• [TASK BRIEF] An exact copy of each line below is needed, with no images in it.
::::::::
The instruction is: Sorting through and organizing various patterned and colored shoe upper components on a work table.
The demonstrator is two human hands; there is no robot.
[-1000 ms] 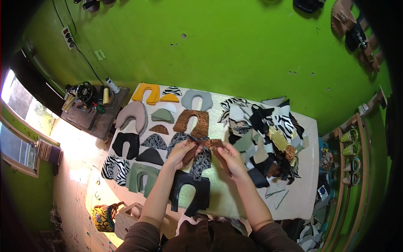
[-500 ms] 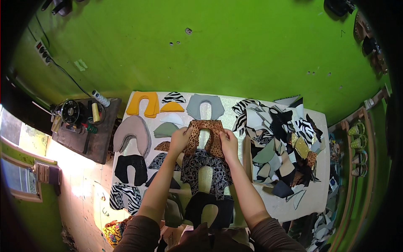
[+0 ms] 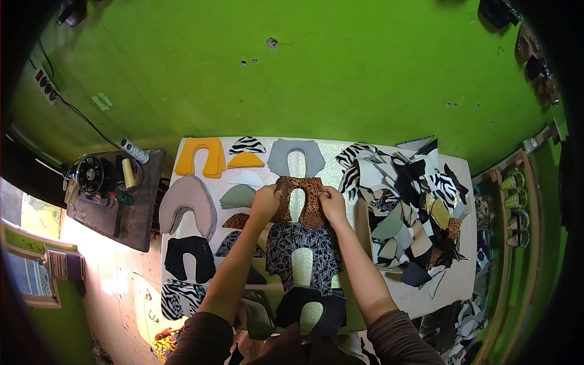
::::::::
• [ANSWER TO THE PROBLEM]
The instruction is: Sorting through and organizing various patterned and colored shoe upper components on a work table.
The demonstrator is two human hands; there is no robot.
[-1000 ms] 
[-500 ms] 
[+0 ms] 

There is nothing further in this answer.